Insurgent group in Myanmar

The Karenni National People's Liberation Front (KNPLF) is a Marxist-Leninist and Karenni nationalist insurgent group active in Kayah State, Myanmar (Burma). It agreed to become a government-sponsored border guard force on 8 November 2009 although it remains active under the name of KNPLF. Starting from 13 June 2023, it has decided to change sides to the Karen National Liberation Army (KNLA), Karenni Army (KA), Karenni Nationalities Defense Force (KNDF), and People's Defense Force (PDF) and fight the military regime.

== History ==
The KNPLF was formed in 1978, when a group of left-wing fighters split from the Karenni Army due to ideological differences. In 1983, under CPB's leadership, KNPLF alongside Kayan New Land Party and Shan State National Liberation Organisation formed the central regional command. The group maintained close ties with the Communist Party of Burma (CPB), receiving training, supplies, and armed support from the group until the latter's disarmament in 1989.

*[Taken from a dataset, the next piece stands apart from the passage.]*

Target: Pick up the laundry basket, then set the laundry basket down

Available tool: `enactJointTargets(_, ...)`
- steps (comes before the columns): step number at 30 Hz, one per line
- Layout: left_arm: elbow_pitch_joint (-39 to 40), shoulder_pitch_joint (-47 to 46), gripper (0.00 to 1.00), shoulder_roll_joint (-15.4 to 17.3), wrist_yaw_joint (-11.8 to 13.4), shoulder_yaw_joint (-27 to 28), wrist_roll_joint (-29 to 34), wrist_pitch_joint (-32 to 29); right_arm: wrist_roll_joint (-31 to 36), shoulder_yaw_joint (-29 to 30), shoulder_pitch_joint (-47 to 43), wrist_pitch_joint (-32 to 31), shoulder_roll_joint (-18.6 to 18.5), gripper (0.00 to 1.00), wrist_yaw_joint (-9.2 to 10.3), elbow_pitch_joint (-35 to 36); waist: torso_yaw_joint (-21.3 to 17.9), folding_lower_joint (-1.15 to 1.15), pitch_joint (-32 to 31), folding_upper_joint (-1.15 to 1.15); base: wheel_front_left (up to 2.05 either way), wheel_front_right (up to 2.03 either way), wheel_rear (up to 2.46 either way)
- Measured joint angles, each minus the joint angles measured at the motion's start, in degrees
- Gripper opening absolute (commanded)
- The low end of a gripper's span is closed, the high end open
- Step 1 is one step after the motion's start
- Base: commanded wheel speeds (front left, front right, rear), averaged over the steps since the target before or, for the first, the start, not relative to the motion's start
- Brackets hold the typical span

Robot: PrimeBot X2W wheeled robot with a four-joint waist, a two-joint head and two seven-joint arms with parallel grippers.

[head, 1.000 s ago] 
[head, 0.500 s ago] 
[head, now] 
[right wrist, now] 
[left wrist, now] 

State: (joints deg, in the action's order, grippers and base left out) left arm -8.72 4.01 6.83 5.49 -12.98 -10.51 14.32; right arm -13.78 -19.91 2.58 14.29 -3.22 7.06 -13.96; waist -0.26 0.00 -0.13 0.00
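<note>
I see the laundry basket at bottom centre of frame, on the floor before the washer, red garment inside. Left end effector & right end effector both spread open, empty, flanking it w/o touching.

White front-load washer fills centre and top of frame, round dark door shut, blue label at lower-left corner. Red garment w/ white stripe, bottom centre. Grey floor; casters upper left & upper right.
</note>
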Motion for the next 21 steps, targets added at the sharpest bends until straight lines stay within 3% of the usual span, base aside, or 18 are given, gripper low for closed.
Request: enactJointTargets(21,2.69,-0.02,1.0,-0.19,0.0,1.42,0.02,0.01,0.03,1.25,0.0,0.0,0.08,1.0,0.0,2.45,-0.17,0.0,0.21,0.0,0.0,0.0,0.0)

In 1989, a ceasefire deal was negotiated between the State Law and Order Restoration Council (SLORC) and the KNPLF, which was finalised in 1994. The group had since helped government soldiers combat other armed insurgent groups, most notably the Karenni Army, and on 8 November 2009, the group agreed to transform into a "border guard force".

The KNPLF has been accused of using child soldiers and landmines in the past, with one child soldier named Koo Reh at age 13 saying:

"I was watching the film [in the cinema], and he [the recruiter] sat and talked to me. He said if I joined I would be happy and receive a salary and uniform. I do not remember his name but he was from KNPLF. I agreed to join. He spoke to many people in the cinema, one by one, 20 or 25 people, adults, women, boys. About six people went with him. The older ones were 16 or 17, the younger ones 11, 12 or 13. I went home but didn't tell my mother, then I went with him."

== Recent events ==
Four KNPLF / BGF soldiers were murdered alongside at least 45 civilians during the Mo So massacre committed by the Burmese military on the Christmas Eve of 2021. KNPLF / BGF personnel tried to negotiate with soldiers from the Burmese army to stop them from burning civilians alive but were instead murdered by being shot in their heads.

KNPLF has also received weapons from the powerful United Wa State Army (UWSA) post-military coup and allegedly been involved in resistance efforts against the Burmese military despite being reformed as a Border Guard Force. Chit Tun, a high ranking member of KNPLF was appointed as one of the two Deputy Ministers of Federal Union Affairs in the National Unity Government (NUG), a parallel government formed by elected lawmakers and members of parliament ousted in the coup d'état. KNPLF announced its support for NUG and some low ranking KNPLF members fought alongside Karenni Nationalities Defence Force against the Burmese military.

In June 2023, KNPLF openly defected to anti-junta forces and joined forces with Karenni Army, Karenni Nationalities Defence Force, Karen National Liberation Army, and People's Defence Force and began attacking Burmese military positions. The combined resistance forces seized junta outposts and took over Maese township in Eastern Kayah State.